┌──
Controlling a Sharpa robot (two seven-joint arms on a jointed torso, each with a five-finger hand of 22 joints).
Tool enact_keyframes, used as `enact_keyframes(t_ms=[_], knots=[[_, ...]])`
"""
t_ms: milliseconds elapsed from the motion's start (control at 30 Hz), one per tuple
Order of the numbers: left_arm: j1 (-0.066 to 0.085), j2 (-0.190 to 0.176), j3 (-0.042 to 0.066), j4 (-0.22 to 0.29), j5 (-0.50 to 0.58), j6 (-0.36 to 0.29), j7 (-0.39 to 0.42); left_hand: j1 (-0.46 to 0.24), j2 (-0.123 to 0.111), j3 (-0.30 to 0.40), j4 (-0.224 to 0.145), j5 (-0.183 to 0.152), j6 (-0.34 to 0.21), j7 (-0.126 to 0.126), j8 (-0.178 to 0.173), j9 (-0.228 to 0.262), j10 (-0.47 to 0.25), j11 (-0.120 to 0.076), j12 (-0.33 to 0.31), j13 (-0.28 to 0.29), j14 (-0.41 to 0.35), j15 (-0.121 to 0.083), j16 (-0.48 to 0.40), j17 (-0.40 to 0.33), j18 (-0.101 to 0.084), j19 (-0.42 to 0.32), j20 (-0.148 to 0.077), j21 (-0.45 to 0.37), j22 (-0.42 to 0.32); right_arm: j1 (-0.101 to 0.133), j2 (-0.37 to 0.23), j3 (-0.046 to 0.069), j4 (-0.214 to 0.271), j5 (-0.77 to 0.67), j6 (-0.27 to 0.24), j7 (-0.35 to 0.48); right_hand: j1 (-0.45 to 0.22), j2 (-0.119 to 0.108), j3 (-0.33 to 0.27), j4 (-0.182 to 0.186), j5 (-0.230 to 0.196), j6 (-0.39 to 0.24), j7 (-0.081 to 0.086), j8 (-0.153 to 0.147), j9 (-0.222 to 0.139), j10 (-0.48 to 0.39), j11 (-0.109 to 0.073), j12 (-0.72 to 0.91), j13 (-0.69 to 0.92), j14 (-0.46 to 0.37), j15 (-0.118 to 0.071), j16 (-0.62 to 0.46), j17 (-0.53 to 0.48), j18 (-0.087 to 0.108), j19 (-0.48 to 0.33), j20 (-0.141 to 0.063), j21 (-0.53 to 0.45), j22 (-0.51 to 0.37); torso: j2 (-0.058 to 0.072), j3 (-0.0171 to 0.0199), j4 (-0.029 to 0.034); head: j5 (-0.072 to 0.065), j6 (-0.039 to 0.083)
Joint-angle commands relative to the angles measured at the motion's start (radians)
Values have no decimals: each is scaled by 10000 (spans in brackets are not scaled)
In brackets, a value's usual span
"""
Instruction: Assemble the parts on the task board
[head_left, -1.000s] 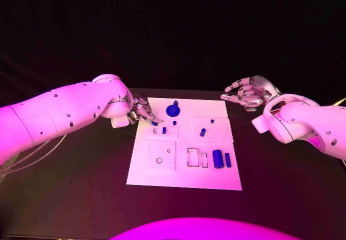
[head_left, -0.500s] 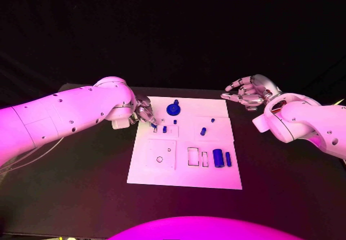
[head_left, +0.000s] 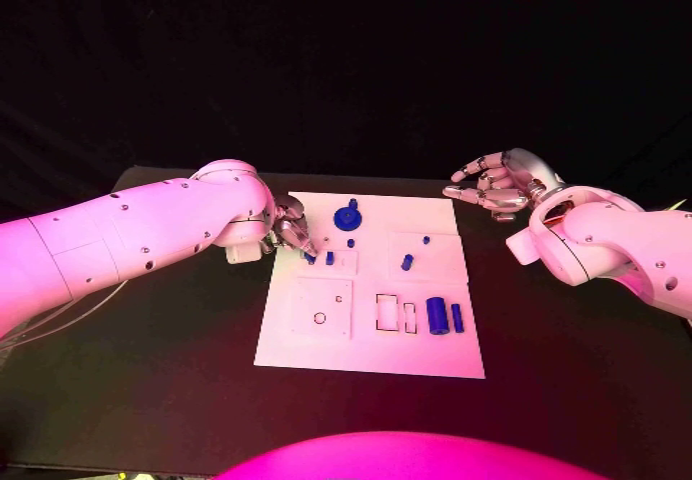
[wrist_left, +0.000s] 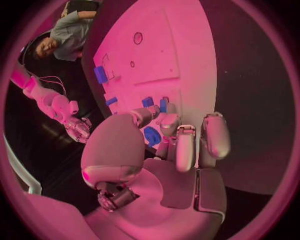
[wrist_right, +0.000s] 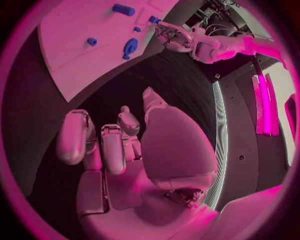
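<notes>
Item: task board (head_left: 433, 355) with small blue parts, mid-assembly, on the black desk (head_left: 173, 380).

We record the white board at the desk's middle; on it a round knobbed part (head_left: 346, 216) at the far edge, short pegs (head_left: 329, 258) and (head_left: 407, 263) mid-board, a thick cylinder (head_left: 436, 316) and a slim bar (head_left: 457, 318) on the right. We judge the parts light, rigid and smooth, apt to slip or roll; best pinched across their sides, fingertips only. Left hand (head_left: 289, 232) over the board's far left corner, fingertips down by a small peg (head_left: 309, 257); whether it grips the peg we cannot tell. Right hand (head_left: 498, 186) raised off the board's far right corner, fingers loosely curled, holding nothing. Against a second ago, the left hand has slid inward and lower over the board; the right hand has not moved.
</notes>
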Motion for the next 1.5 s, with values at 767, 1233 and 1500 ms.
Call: enact_keyframes(t_ms=[767,1233,1500], knots=[[-131,-42,-28,-31,-213,-125,-4,28,140,1653,-499,323,255,-283,960,1410,638,-230,190,155,1045,-137,102,2598,-37,283,-6,142,154,-7,-15,1,23,-21,17,43,-96,195,-450,29,104,-47,-17,161,136,-131,-45,-85,-66,625,-77,-159,968,200,-81,-50,-205,507,2,0,2,-2,16],[-141,-91,-23,-7,-228,-240,-11,-2,140,1713,-544,327,267,-290,971,1416,663,-238,206,180,1042,-143,96,2588,-40,296,-12,150,171,-10,-11,1,13,-21,26,47,-97,207,-471,28,104,-46,-19,169,141,-127,-47,-79,-72,628,-79,-162,972,194,-65,-53,-187,517,-4,0,8,-11,-13],[-145,-82,-23,11,-225,-225,-16,-27,135,1744,-568,330,277,-294,979,1420,675,-242,209,184,1043,-147,97,2590,-44,309,-15,159,190,-12,-13,1,14,-21,33,47,-97,207,-471,28,104,-46,-19,169,141,-127,-47,-79,-72,628,-79,-162,972,194,-65,-53,-187,517,0,4,1,-6,-16]])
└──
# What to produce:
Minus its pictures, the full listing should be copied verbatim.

# Solution to this task:
Controlling a Sharpa robot (two seven-joint arms on a jointed torso, each with a five-finger hand of 22 joints).
Tool enact_keyframes, used as `enact_keyframes(t_ms=[_], knots=[[_, ...]])`
"""
t_ms: milliseconds elapsed from the motion's start (control at 30 Hz), one per tuple
Order of the numbers: left_arm: j1 (-0.066 to 0.085), j2 (-0.190 to 0.176), j3 (-0.042 to 0.066), j4 (-0.22 to 0.29), j5 (-0.50 to 0.58), j6 (-0.36 to 0.29), j7 (-0.39 to 0.42); left_hand: j1 (-0.46 to 0.24), j2 (-0.123 to 0.111), j3 (-0.30 to 0.40), j4 (-0.224 to 0.145), j5 (-0.183 to 0.152), j6 (-0.34 to 0.21), j7 (-0.126 to 0.126), j8 (-0.178 to 0.173), j9 (-0.228 to 0.262), j10 (-0.47 to 0.25), j11 (-0.120 to 0.076), j12 (-0.33 to 0.31), j13 (-0.28 to 0.29), j14 (-0.41 to 0.35), j15 (-0.121 to 0.083), j16 (-0.48 to 0.40), j17 (-0.40 to 0.33), j18 (-0.101 to 0.084), j19 (-0.42 to 0.32), j20 (-0.148 to 0.077), j21 (-0.45 to 0.37), j22 (-0.42 to 0.32); right_arm: j1 (-0.101 to 0.133), j2 (-0.37 to 0.23), j3 (-0.046 to 0.069), j4 (-0.214 to 0.271), j5 (-0.77 to 0.67), j6 (-0.27 to 0.24), j7 (-0.35 to 0.48); right_hand: j1 (-0.45 to 0.22), j2 (-0.119 to 0.108), j3 (-0.33 to 0.27), j4 (-0.182 to 0.186), j5 (-0.230 to 0.196), j6 (-0.39 to 0.24), j7 (-0.081 to 0.086), j8 (-0.153 to 0.147), j9 (-0.222 to 0.139), j10 (-0.48 to 0.39), j11 (-0.109 to 0.073), j12 (-0.72 to 0.91), j13 (-0.69 to 0.92), j14 (-0.46 to 0.37), j15 (-0.118 to 0.071), j16 (-0.62 to 0.46), j17 (-0.53 to 0.48), j18 (-0.087 to 0.108), j19 (-0.48 to 0.33), j20 (-0.141 to 0.063), j21 (-0.53 to 0.45), j22 (-0.51 to 0.37); torso: j2 (-0.058 to 0.072), j3 (-0.0171 to 0.0199), j4 (-0.029 to 0.034); head: j5 (-0.072 to 0.065), j6 (-0.039 to 0.083)
Joint-angle commands relative to the angles measured at the motion's start (radians)
Values have no decimals: each is scaled by 10000 (spans in brackets are not scaled)
In brackets, a value's usual span
"""
Instruction: Assemble the parts on the task board
[head_left, -1.000s] 
[head_left, -0.500s] 
[head_left, +0.000s] 
[wrist_left, +0.000s] 
[wrist_right, +0.000s] 
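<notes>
Item: task board (head_left: 433, 355) with small blue parts, mid-assembly, on the black desk (head_left: 173, 380).

We record the white board at the desk's middle; on it a round knobbed part (head_left: 346, 216) at the far edge, short pegs (head_left: 329, 258) and (head_left: 407, 263) mid-board, a thick cylinder (head_left: 436, 316) and a slim bar (head_left: 457, 318) on the right. We judge the parts light, rigid and smooth, apt to slip or roll; best pinched across their sides, fingertips only. Left hand (head_left: 289, 232) over the board's far left corner, fingertips down by a small peg (head_left: 309, 257); whether it grips the peg we cannot tell. Right hand (head_left: 498, 186) raised off the board's far right corner, fingers loosely curled, holding nothing. Against a second ago, the left hand has slid inward and lower over the board; the right hand has not moved.
</notes>
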Motion for the next 1.5 s, with values at 767, 1233 and 1500 ms.
Call: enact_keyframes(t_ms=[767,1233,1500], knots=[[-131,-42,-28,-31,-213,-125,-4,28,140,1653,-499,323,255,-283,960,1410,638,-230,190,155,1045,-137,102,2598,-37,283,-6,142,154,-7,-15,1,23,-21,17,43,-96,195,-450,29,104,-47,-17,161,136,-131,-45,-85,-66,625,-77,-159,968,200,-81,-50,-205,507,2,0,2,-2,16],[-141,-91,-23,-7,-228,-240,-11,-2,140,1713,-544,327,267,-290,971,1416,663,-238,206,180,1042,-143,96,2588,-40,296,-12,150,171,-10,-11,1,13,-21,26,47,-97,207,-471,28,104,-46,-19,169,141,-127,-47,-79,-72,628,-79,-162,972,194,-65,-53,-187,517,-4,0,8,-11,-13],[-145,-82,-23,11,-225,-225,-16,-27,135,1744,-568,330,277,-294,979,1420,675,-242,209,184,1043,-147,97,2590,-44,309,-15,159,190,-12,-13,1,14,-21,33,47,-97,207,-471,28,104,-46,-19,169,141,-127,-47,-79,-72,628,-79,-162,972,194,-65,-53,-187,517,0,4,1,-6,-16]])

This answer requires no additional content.